Would you repeat every entry below word for word but drop the images?

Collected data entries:
::::
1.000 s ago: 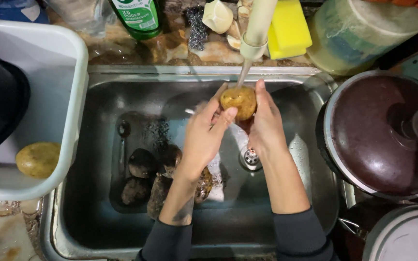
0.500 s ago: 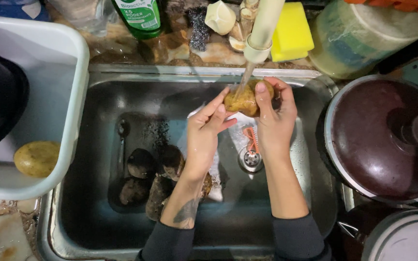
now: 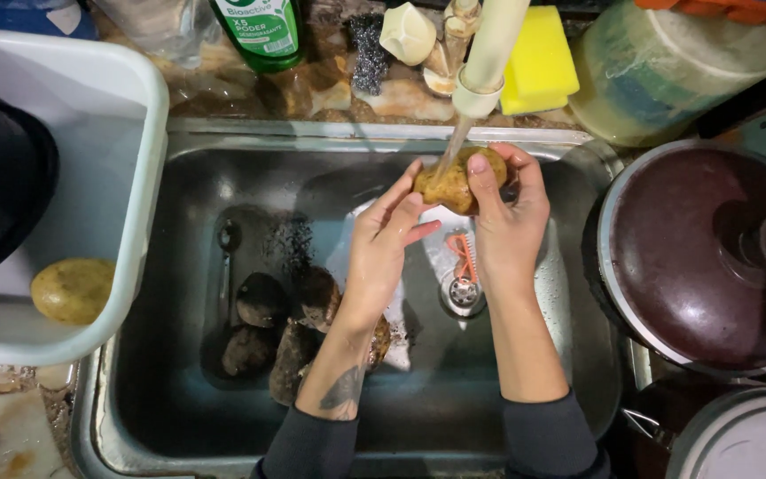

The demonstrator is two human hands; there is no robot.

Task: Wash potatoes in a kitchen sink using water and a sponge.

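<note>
Potato (image 3: 450, 183) sits under the tap's (image 3: 488, 62) stream, gripped in the curled right hand (image 3: 509, 213), left hand (image 3: 385, 238) open against it; wet, it could slip into the sink (image 3: 569, 355).

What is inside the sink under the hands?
In the sink lie dirty potatoes, a spoon, an orange brush and the drain. The left forearm covers part of the potato pile.

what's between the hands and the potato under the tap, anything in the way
Nothing visible: the right hand grips the potato directly, the left hand touches its side, and only the tap's water stream lands on top.
</note>
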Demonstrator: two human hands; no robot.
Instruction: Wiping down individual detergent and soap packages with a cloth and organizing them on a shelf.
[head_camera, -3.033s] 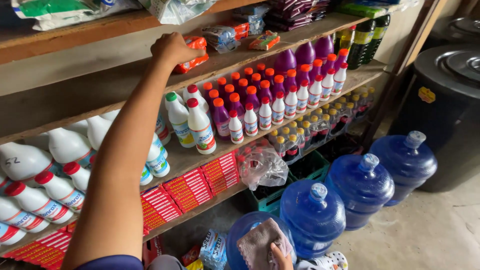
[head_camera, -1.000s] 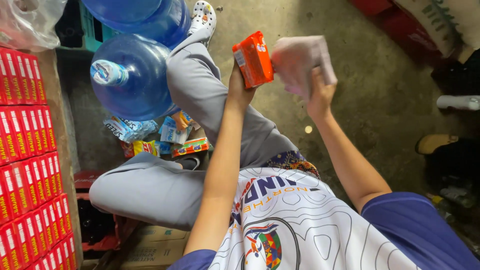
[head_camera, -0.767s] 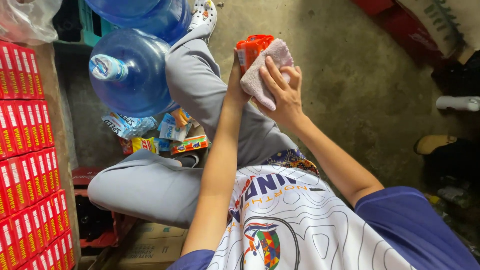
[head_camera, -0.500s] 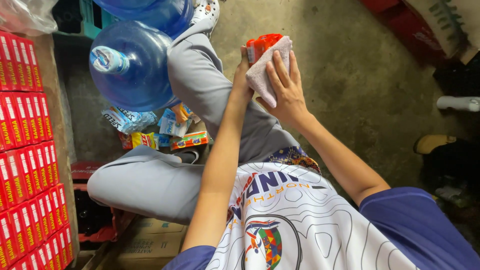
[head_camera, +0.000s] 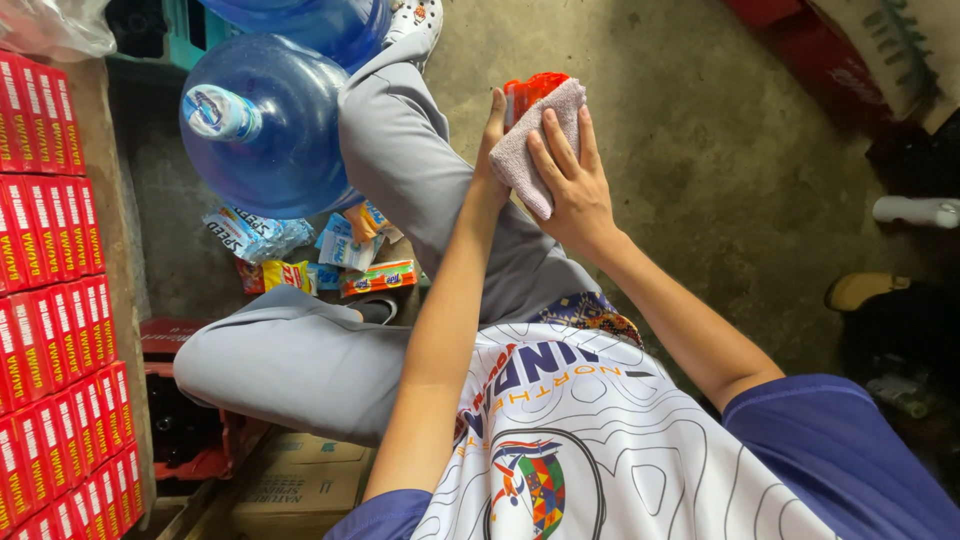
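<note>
Most of the small orange-red plastic packet (head_camera: 533, 88) is hidden here: only its top edge pokes out above the pinkish-grey folded cloth (head_camera: 537, 140), which the right hand (head_camera: 568, 180) presses flat against it with fingers spread wide across the fabric. The left hand (head_camera: 492, 140) is behind the packet and mostly covered, so you only see the thumb side running up along its left edge; looks like it's gripping the packet from the back, but I can't tell how the fingers sit. All of this is held up over the person's grey-trousered knee (head_camera: 400, 130). The big blue plastic water jug with a white cap (head_camera: 262, 125) lies just left of that leg, and a second blue jug (head_camera: 310, 20) above it is cut off by the top edge. Between the legs there's a scatter of small colourful sachets (head_camera: 330, 255) on the floor, partly tucked under the jug. Rows of red flat boxes on the wooden shelf (head_camera: 50, 250) run off the left edge. Right of the hands the bare concrete floor (head_camera: 700, 150) gives plenty of open room; a dark, hard-to-read clutter sits at the far right.
</note>
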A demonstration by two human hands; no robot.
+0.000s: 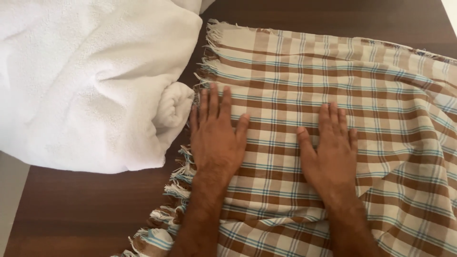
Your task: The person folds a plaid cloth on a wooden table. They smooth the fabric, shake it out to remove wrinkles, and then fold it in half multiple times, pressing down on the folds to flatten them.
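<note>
Fingers of the left hand and right hand lie flat and slightly spread, gripping nothing, pressed on the checked brown-and-cream cloth beneath them. Just beyond the left fingertips' outer side sits a bunched white towel, perhaps touching the cloth's fringe. Cloth runs out of view at the right and bottom edges, over a dark wooden table.

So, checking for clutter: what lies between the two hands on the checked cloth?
Only a bare stretch of the checked cloth, in the head view: left hand and right hand lie flat, apart.
</note>
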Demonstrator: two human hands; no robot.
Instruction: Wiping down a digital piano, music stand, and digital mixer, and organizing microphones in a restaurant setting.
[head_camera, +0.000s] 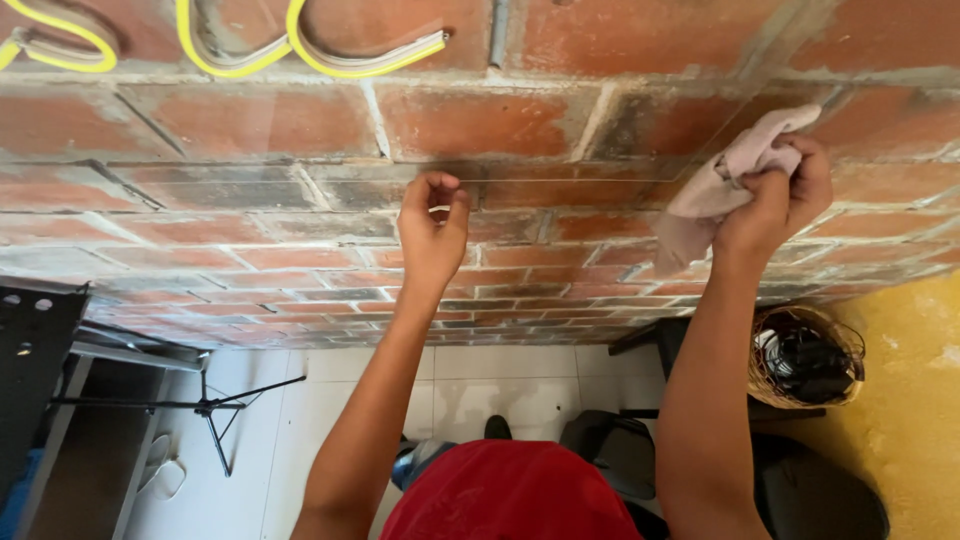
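Observation:
My left hand (432, 228) is raised against a red brick wall (250, 125), with its fingertips pinched on the lower edge of a thin clear sheet (560, 178) that lies flat on the bricks. My right hand (778, 200) is farther right and grips a crumpled beige cloth (715, 190), pressing it against the wall near the sheet's slanted right edge. The sheet is almost invisible; only its edges show as faint lines. My red shirt (510, 495) fills the bottom centre.
Yellow flexible tubing (330, 55) loops along the wall at the top left. Below lie white floor tiles (330, 400), a black tripod stand (210, 410), a black metal shelf (35, 350), a wicker basket (805, 358) holding dark items, and a yellow wall (915, 400).

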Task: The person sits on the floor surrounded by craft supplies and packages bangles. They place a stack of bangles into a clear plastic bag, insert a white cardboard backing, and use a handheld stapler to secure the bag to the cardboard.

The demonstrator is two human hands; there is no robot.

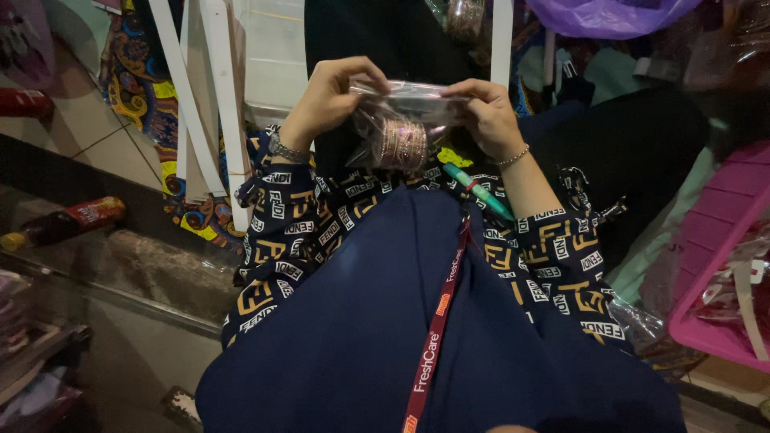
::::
• Result for this task:
1.000 s ago: 
0.500 s ago: 
now: 

The demonstrator is two human hands; there is no robot.

Task: Wash potatoes in a kitchen sink using water and a sponge.

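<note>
Potato (image 3: 450, 183) sits under the tap's (image 3: 488, 62) stream, gripped in the curled right hand (image 3: 509, 213), left hand (image 3: 385, 238) open against it; wet, it could slip into the sink (image 3: 569, 355).

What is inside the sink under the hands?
In the sink lie dirty potatoes, a spoon, an orange brush and the drain. The left forearm covers part of the potato pile.

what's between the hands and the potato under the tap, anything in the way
Nothing visible: the right hand grips the potato directly, the left hand touches its side, and only the tap's water stream lands on top.
</note>
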Demonstrator: two human hands; no robot.
Instruction: Wiping down individual detergent and soap packages with a cloth and organizing them on a shelf.
[head_camera, -3.033s] 
[head_camera, -1.000s] 
[head_camera, -0.767s] 
[head_camera, -0.500s] 
[head_camera, +0.000s] 
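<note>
Most of the small orange-red plastic packet (head_camera: 533, 88) is hidden here: only its top edge pokes out above the pinkish-grey folded cloth (head_camera: 537, 140), which the right hand (head_camera: 568, 180) presses flat against it with fingers spread wide across the fabric. The left hand (head_camera: 492, 140) is behind the packet and mostly covered, so you only see the thumb side running up along its left edge; looks like it's gripping the packet from the back, but I can't tell how the fingers sit. All of this is held up over the person's grey-trousered knee (head_camera: 400, 130). The big blue plastic water jug with a white cap (head_camera: 262, 125) lies just left of that leg, and a second blue jug (head_camera: 310, 20) above it is cut off by the top edge. Between the legs there's a scatter of small colourful sachets (head_camera: 330, 255) on the floor, partly tucked under the jug. Rows of red flat boxes on the wooden shelf (head_camera: 50, 250) run off the left edge. Right of the hands the bare concrete floor (head_camera: 700, 150) gives plenty of open room; a dark, hard-to-read clutter sits at the far right.
</note>
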A demonstration by two human hands; no robot.
+0.000s: 
Your task: The person folds a plaid cloth on a wooden table. They smooth the fabric, shake it out to remove wrinkles, and then fold it in half multiple times, pressing down on the folds to flatten them.
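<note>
Fingers of the left hand and right hand lie flat and slightly spread, gripping nothing, pressed on the checked brown-and-cream cloth beneath them. Just beyond the left fingertips' outer side sits a bunched white towel, perhaps touching the cloth's fringe. Cloth runs out of view at the right and bottom edges, over a dark wooden table.

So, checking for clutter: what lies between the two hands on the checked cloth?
Only a bare stretch of the checked cloth, in the head view: left hand and right hand lie flat, apart.
</note>
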Demonstrator: two human hands; no robot.
Instruction: Wiping down a digital piano, music stand, and digital mixer, and organizing microphones in a restaurant setting.
[head_camera, +0.000s] 
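Observation:
My left hand (432, 228) is raised against a red brick wall (250, 125), with its fingertips pinched on the lower edge of a thin clear sheet (560, 178) that lies flat on the bricks. My right hand (778, 200) is farther right and grips a crumpled beige cloth (715, 190), pressing it against the wall near the sheet's slanted right edge. The sheet is almost invisible; only its edges show as faint lines. My red shirt (510, 495) fills the bottom centre.
Yellow flexible tubing (330, 55) loops along the wall at the top left. Below lie white floor tiles (330, 400), a black tripod stand (210, 410), a black metal shelf (35, 350), a wicker basket (805, 358) holding dark items, and a yellow wall (915, 400).
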
Task: The person sits on the floor surrounded by craft supplies and packages bangles. They place a stack of bangles into a clear plastic bag, insert a white cardboard backing, and use a handheld stapler to secure the bag to the cardboard.

The demonstrator is two human hands; there is no robot.

Here the answer is complete.